My skin tingles and it feels like I have cotton in my ears. The tears are coating my eyes, threatening to spill over. I don’t want to be a bereaved mother.

People are kind. They acknowledged I am a mother, even when I had no living children. On Mother’s Day, I received messages and a gift or two. Each gesture heartfelt, thoughtful, and generous. Validating my role as a mother, validating my relationship to my baby boy.

But none of that takes away from how wrong it all feels.

I am a mother, that has been true for me since I saw that positive pregnancy test. It was still true when Oberon died. It is still true today. I am his mother, he is my child. But this motherhood, this isn’t right.

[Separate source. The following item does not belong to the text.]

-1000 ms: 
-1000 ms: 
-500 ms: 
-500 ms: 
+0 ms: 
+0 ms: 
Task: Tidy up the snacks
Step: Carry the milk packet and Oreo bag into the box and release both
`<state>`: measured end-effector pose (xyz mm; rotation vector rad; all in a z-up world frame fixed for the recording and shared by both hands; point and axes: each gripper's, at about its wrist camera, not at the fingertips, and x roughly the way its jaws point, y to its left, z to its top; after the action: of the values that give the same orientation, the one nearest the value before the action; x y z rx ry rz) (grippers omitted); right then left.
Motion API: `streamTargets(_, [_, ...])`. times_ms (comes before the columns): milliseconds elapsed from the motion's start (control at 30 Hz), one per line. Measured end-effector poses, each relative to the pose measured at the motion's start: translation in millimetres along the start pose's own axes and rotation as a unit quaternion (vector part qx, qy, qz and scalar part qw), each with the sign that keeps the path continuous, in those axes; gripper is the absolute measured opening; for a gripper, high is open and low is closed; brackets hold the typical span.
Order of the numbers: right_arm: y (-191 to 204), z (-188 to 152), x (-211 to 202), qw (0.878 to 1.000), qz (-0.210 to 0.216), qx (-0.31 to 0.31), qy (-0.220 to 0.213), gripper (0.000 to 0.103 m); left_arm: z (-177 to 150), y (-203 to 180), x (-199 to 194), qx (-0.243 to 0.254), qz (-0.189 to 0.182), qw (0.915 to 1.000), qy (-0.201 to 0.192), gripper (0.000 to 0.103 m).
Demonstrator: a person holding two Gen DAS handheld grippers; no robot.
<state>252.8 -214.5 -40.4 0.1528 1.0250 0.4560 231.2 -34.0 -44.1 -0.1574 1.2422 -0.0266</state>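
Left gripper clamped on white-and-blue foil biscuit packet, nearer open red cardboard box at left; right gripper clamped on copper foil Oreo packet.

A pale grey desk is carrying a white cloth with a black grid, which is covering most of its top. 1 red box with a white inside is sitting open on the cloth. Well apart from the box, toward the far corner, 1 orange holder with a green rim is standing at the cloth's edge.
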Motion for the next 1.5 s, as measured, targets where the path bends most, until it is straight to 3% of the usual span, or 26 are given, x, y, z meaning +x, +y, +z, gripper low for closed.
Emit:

Elegant cards met with a quiet house. Holding on to my memories because we can’t make new ones.

I want him in my arms, wriggling to get free. I want the hurried steps, trying to find a favorite toy. I want the unintelligible demands and the mystery of figuring out new phrases. I want the randomly mispronounced words. I want the giddy laughter that scrunches up eyes. I want the silly faces for pictures, or the refusal to take any at all. I want to read the same book over and over again. I want to go to him in the middle of the night to comfort and cuddle. I want to order random things off Amazon because he is into that sort of thing these days. I want to have a never-ending pile of miniature laundry. Boogers on fingers. Leaky diapers. Sticky tables. Toys underfoot.

I am a mother, but I want to be his mommy.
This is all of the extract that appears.